_AIM OF THE TASK_. Word for word, output the data that follows.

_MATERIAL PROVIDED_.
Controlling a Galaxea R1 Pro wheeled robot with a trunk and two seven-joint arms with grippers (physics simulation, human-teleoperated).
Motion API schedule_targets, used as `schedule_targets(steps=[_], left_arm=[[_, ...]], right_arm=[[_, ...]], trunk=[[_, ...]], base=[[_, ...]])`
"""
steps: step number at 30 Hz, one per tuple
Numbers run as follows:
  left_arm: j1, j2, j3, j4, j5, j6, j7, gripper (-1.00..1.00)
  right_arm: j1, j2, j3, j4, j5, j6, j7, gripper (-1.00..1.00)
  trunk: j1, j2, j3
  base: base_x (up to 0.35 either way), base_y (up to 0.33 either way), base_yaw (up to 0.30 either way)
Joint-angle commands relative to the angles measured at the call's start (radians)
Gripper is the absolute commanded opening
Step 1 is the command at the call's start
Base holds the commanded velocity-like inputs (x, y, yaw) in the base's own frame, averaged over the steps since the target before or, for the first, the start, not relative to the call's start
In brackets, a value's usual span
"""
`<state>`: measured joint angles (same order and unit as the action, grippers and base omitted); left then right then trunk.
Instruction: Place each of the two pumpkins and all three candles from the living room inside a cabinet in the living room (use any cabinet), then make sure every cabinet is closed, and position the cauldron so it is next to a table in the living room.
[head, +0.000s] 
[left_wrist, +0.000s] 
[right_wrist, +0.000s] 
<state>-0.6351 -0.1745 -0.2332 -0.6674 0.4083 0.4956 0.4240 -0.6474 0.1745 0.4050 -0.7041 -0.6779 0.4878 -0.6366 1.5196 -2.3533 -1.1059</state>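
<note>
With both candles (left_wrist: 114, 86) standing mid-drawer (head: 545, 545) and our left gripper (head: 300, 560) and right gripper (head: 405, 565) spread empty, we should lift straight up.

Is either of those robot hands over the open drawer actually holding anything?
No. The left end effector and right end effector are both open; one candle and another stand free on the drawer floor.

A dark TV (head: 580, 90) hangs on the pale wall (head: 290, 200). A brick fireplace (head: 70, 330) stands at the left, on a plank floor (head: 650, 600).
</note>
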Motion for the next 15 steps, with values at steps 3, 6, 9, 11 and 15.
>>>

_REPLY TO THE EXERCISE_.
Controlling a Galaxea R1 Pro wheeled robot with a trunk and two seven-joint arms with grippers (physics simulation, human-teleoperated).
Motion API schedule_targets, used as `schedule_targets(steps=[_], left_arm=[[_, ...]], right_arm=[[_, ...]], trunk=[[_, ...]], base=[[_, ...]])`
"""
steps: step number at 30 Hz, one per tuple
Numbers run as follows:
  left_arm: j1, j2, j3, j4, j5, j6, j7, gripper (-1.00..1.00)
  right_arm: j1, j2, j3, j4, j5, j6, j7, gripper (-1.00..1.00)
  trunk: j1, j2, j3
  base: base_x (up to 0.35 either way), base_y (up to 0.33 either way), base_yaw (up to 0.30 either way)
Joint-angle commands relative to the angles measured at the call's start (radians)
Gripper is the absolute commanded opening
Step 1 is the command at the call's start
Base holds the commanded velocity-like inputs (x, y, yaw) in the base's own frame, averaged over the steps since the target before or, for the first, the start, not relative to the call's start
In brackets, a value's usual span
"""
`<state>`: measured joint angles (same order and unit as the action, grippers and base omitted); left then right then trunk.
Instruction: Place each of the two pumpkins and all three candles from the living room inside a cabinet in the living room (use any cabinet), then make sure every cabinet is closed, and position the cauldron so it is next to a table in the living room.
[head, +0.000s] 
[left_wrist, +0.000s] 
[right_wrist, +0.000s] 
<state>-0.6351 -0.1745 -0.2332 -0.6674 0.4083 0.4956 0.4240 -0.6474 0.1745 0.4050 -0.7041 -0.6779 0.4878 -0.6366 1.5196 -2.3533 -1.1059</state>
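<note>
With both candles (left_wrist: 114, 86) standing mid-drawer (head: 545, 545) and our left gripper (head: 300, 560) and right gripper (head: 405, 565) spread empty, we should lift straight up.

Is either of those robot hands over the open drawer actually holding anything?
No. The left end effector and right end effector are both open; one candle and another stand free on the drawer floor.

A dark TV (head: 580, 90) hangs on the pale wall (head: 290, 200). A brick fireplace (head: 70, 330) stands at the left, on a plank floor (head: 650, 600).
</note>
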Motion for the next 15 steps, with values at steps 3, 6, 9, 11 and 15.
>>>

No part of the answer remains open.